Report each line of the records where "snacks" occurs.

******************************

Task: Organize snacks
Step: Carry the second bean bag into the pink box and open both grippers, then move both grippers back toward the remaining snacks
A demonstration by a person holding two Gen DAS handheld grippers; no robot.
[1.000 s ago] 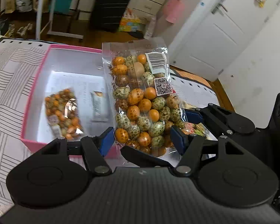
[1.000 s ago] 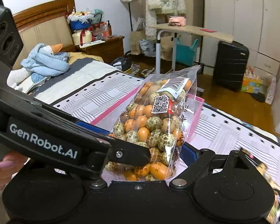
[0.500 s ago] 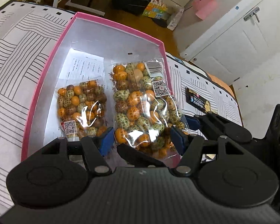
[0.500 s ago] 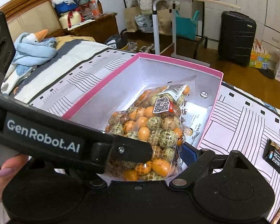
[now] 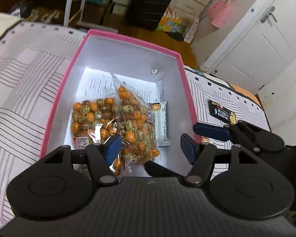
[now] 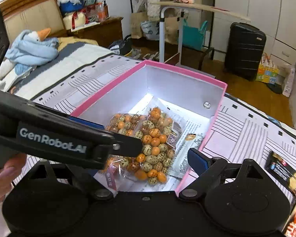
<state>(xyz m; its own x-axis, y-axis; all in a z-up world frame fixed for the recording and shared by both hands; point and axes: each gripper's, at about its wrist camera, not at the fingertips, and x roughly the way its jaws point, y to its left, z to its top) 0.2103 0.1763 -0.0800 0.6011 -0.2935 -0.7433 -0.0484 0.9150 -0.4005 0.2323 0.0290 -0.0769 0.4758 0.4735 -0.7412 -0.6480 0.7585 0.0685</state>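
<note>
Left wrist: left tool (image 5: 151, 145) released, right tool (image 6: 165, 154) released; nudge candy bag (image 5: 136, 126) flat inside pink box (image 5: 179, 59).

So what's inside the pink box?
Inside the pink cardboard box: two clear bags of orange and speckled candies, a white wrapped snack bar and printed paper sheets. The bags hide whatever lies underneath them.

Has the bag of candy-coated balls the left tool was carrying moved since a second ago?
Yes. The bag has gone down from above the pink box onto its floor, beside the first bag, partly covering the white bar.
</note>
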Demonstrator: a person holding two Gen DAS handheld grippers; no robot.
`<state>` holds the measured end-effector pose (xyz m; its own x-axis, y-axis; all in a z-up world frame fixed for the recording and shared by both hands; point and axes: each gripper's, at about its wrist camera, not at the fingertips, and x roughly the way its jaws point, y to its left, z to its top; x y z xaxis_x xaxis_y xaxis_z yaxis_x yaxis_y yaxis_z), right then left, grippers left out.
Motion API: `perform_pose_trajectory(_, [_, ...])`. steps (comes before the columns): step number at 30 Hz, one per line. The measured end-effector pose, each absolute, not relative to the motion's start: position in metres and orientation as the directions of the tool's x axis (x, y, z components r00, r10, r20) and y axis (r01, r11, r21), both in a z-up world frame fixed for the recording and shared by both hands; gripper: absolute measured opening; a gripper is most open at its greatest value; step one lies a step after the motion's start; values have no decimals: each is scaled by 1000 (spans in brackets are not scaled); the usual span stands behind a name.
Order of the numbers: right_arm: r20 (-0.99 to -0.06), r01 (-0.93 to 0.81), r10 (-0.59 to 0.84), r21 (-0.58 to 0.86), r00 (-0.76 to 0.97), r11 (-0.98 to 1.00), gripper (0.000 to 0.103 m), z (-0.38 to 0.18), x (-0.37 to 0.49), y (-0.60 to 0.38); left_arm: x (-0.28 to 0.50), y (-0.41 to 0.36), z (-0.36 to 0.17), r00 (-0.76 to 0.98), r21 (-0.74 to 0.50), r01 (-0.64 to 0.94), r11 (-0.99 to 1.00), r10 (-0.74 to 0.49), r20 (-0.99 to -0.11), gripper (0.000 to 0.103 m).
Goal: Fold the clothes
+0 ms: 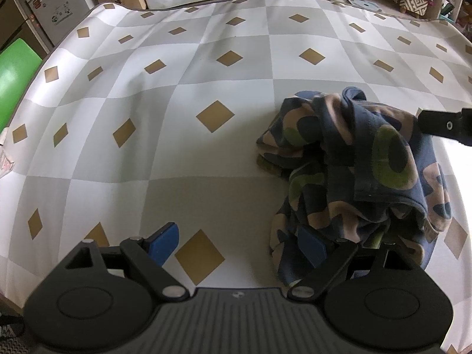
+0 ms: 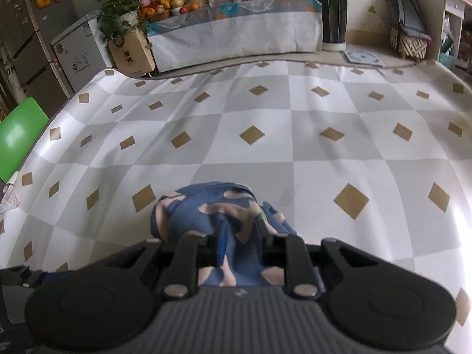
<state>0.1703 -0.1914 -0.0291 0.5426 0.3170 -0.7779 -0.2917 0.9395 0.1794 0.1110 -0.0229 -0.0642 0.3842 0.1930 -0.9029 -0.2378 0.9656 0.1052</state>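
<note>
The left claw [image 1: 237, 243] stands wide open above the tabletop [image 1: 177, 135], its two blue pads far apart with nothing pressed between them. The pad at about 7 o'clock in the left wrist view hangs over bare checked cloth. The one at about 5 o'clock sits against the near edge of a crumpled garment [image 1: 354, 162], though whether it touches the fabric cannot be told.

The garment is navy with pinkish-tan and olive-green blotches. In the left wrist view it is bunched in a heap at 4 o'clock. Its lower folds rest on the tabletop, while an upper fold is drawn up toward 3 o'clock, where a black finger of the right claw [image 1: 442, 125] enters from the edge of the picture and meets it.

In the right wrist view the right claw [image 2: 240, 230] is closed on the garment [image 2: 206, 206]. Its fingers stand close together at 6 o'clock with blue and pink fabric pinched between them, and cloth bulges out just beyond the tips.

The tabletop carries a covering of grey and white squares with tan diamonds [image 2: 252, 134]. A green chair seat [image 2: 17, 135] shows at 9 o'clock, beyond the tabletop's edge. A side table with fruit [image 2: 165, 0] and potted plants stands far off at 12 o'clock.
</note>
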Motion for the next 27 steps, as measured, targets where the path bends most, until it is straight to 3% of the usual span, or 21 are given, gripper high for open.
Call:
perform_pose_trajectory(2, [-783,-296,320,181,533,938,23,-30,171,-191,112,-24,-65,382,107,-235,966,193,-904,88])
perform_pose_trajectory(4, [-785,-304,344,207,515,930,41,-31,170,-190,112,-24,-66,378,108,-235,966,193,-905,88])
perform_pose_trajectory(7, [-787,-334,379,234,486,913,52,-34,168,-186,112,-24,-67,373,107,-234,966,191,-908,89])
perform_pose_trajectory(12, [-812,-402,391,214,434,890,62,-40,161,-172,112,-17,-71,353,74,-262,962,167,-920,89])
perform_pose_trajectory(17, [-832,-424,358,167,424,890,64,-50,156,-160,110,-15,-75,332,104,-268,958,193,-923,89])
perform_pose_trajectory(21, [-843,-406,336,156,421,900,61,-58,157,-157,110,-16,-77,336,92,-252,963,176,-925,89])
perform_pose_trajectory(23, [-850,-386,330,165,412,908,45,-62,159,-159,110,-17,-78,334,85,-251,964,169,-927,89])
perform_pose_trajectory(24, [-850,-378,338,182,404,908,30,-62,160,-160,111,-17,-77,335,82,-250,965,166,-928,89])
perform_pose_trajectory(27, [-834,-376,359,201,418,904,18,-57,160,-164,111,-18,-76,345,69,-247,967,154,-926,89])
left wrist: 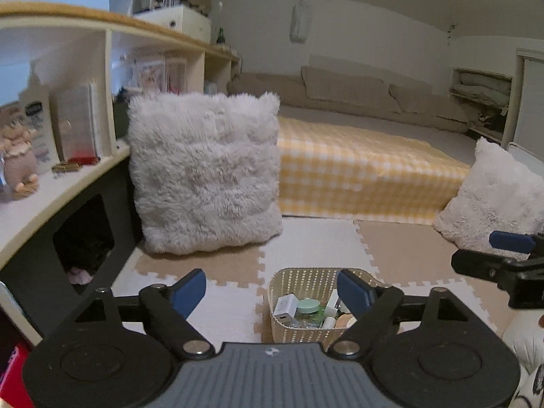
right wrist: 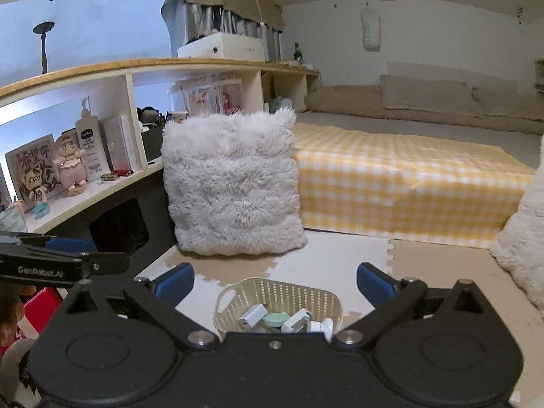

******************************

• [Answer space]:
Task: Organize snacks
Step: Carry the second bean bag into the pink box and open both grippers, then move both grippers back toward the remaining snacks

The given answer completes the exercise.